La civilisation agropastorale était alors rythmée par les saisons et les rites. Ainsi, a muntagnera (estivage) s’effectuait le lendemain du 12 mai, après la célébration de San Brancaziu (Saint-Pancrace, patron des bergers), sur le site de la petite chapelle située à proximité de nos vignes. Tandis que le retour du Boziu, pour les vendanges, s’effectuait le 17 septembre, après la San Ciprianu (Saint-Cyprien, fête patronale de Mazzola).
Les cépages complantés en 1932 étaient : Malvasia (Vermentinu), Sciavone (Paga Debiti), Elegante (Grenache), Niellucciu. Le vin produit sur place par mon grand-oncle Ziu Saveriu, était pour partie vendu localement aux particuliers, aux petits négociants et dans des caves bastiaises. Il était bien sûr consommé familialement et partagé dans les grandes tablées de la traditionnelle tundera (tonte des brebis) des bergers et amis venus participer à la journée.
Après une carrière d’une dizaine d’années de contrôleur aérien à l’étranger, Don Marcel, mon père, est revenu en 1964 en Corse pour participer aux travaux de la ferme familiale, avant de pouvoir développer son propre vignoble. Il subira de plein fouet ce qu’il qualifie 50 ans plus tard « d’une incroyable humiliation » : pour obtenir des droits de plantation sur ses parcelles, l’administration de l’époque lui imposera contre son gré la mise en place de cépages allogènes. La France voulait reconstituer en Corse une grande partie des vins de piètre qualité des territoires perdus d’Algérie. Les colons en charge de grosses exploitations en Afrique du Nord, relocalisés pour partie en Corse, avaient pour mission de convertir la viticulture Corse traditionnelle en une viticulture industrielle. Le vignoble Corse passa en très peu de temps de 5000Ha à plus de 30.000Ha.

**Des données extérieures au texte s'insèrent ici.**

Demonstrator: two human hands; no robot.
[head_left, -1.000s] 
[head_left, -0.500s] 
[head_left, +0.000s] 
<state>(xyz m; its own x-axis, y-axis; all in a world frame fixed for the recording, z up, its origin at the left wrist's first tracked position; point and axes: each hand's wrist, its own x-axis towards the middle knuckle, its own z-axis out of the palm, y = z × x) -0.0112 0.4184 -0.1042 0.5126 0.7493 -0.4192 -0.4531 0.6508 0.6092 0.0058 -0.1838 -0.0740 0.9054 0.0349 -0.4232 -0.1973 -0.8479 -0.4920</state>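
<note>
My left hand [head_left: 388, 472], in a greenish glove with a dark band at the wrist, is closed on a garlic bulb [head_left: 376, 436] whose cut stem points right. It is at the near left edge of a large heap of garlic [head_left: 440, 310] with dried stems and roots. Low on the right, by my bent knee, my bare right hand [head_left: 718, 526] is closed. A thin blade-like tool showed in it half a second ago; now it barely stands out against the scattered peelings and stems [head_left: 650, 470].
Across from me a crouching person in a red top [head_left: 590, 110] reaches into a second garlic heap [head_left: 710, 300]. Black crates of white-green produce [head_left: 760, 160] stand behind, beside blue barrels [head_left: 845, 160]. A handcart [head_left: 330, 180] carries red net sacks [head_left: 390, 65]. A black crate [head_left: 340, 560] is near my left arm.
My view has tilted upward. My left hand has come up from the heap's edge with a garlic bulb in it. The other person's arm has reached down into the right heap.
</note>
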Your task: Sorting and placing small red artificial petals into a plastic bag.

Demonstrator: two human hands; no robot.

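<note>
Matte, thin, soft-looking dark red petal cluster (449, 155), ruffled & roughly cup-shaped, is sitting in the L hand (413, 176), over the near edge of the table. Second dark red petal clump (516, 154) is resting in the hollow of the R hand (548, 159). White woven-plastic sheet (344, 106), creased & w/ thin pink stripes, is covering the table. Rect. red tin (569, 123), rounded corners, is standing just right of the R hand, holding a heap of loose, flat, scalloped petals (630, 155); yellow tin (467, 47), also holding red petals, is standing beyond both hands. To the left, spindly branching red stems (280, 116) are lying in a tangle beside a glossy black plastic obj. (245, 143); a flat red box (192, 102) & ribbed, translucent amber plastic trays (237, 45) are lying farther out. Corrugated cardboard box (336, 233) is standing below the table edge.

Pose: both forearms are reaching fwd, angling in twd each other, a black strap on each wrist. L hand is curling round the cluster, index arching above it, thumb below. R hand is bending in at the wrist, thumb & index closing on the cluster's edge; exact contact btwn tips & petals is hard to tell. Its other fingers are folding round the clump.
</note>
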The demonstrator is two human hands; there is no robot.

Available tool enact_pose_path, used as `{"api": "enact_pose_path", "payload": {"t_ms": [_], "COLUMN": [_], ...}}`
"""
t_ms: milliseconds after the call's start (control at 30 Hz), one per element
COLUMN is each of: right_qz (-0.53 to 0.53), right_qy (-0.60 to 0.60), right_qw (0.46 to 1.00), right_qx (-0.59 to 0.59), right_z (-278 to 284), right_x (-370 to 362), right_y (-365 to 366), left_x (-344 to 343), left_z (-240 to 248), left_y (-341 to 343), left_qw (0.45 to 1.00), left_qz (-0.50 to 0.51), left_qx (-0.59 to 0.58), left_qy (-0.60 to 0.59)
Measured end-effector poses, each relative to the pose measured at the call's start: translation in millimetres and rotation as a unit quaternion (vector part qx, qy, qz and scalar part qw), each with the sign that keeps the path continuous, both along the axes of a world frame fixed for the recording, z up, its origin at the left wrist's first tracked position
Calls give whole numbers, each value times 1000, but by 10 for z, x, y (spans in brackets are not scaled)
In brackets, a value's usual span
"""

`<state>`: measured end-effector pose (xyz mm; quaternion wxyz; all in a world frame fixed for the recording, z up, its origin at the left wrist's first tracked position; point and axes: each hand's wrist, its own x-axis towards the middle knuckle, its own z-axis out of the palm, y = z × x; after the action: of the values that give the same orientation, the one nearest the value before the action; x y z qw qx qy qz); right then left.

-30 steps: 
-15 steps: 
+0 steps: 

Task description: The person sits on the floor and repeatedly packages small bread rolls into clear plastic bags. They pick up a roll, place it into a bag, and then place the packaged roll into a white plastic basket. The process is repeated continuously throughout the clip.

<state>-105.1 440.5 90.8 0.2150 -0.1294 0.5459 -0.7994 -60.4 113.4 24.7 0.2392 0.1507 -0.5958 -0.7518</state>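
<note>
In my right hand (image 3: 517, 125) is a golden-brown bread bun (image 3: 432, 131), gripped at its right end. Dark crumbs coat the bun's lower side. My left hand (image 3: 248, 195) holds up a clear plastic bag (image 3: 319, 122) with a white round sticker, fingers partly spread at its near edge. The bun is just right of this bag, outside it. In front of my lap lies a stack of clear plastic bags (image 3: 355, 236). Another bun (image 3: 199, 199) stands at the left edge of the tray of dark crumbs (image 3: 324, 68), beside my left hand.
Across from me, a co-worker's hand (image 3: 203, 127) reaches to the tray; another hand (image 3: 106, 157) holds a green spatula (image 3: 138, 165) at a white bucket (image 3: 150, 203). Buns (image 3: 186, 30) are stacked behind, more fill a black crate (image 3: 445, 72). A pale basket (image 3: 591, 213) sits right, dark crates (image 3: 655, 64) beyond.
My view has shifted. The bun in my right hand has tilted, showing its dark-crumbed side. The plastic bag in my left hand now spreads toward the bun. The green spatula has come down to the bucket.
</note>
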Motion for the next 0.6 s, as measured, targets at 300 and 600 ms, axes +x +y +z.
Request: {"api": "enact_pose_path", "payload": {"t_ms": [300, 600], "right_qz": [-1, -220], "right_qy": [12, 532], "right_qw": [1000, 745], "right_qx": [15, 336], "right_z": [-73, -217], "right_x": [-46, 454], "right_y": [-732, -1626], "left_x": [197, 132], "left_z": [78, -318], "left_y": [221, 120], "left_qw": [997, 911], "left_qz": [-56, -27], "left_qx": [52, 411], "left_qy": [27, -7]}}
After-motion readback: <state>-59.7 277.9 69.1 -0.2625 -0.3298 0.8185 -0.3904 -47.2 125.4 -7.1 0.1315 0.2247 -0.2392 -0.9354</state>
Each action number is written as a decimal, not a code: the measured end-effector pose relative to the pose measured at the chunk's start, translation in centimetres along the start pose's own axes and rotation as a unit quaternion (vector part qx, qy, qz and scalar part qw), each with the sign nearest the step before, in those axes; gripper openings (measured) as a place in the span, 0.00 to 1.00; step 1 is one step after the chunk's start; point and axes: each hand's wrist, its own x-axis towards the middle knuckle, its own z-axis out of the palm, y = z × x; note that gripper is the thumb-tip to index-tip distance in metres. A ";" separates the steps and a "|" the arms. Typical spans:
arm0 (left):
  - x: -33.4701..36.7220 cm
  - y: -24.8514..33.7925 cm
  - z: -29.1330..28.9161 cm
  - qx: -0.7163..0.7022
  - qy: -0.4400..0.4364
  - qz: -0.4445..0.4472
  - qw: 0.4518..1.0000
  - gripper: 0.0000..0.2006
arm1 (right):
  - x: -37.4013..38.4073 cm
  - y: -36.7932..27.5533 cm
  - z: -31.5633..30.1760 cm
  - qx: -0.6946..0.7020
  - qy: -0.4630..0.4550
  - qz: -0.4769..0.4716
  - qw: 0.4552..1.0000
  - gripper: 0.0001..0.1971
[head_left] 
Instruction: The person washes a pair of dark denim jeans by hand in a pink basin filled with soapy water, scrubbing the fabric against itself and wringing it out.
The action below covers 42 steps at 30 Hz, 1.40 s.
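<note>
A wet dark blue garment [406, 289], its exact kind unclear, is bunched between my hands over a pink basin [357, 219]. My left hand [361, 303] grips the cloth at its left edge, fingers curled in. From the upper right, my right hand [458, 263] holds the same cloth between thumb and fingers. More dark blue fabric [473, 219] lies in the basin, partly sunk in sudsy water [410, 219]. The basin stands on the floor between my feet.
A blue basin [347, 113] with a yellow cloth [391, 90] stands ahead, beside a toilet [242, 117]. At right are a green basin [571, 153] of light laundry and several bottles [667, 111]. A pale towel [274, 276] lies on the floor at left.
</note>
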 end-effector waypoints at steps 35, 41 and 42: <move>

Vins frelatés, qualité déplorable, cavalerie financière orchestrée par de gros négociants, conduisirent à une inévitable crise, avec pour acmé les ‘évènements d’Aléria’ en 1975. Cette situation plongea le vignoble Corse dans un marasme absolu. Des arrachages massifs soldèrent cette période de l’industrialisation à outrance du vignoble Corse.
A quelque chose malheur est bon. Certains vignerons de Corse choisiront après cela de faire renaitre le vignoble Corse de ses cendres, en s’appuyant sur ce qui fait sa force aujourd’hui : ses cépages. Pour les soutenir dans ce Riacquistu (reconquête) ils choisirent de se doter d’un centre de recherche viticole autonome qui existe encore aujourd’hui : le CRVI.
Mon père replantera à partir de 1972 les cépages qu’il avait toujours connu sur le domaine familial. Malvasia, Niellucciu puis Sciaccarellu reconstituaient la colonne vertébrale du Domaine.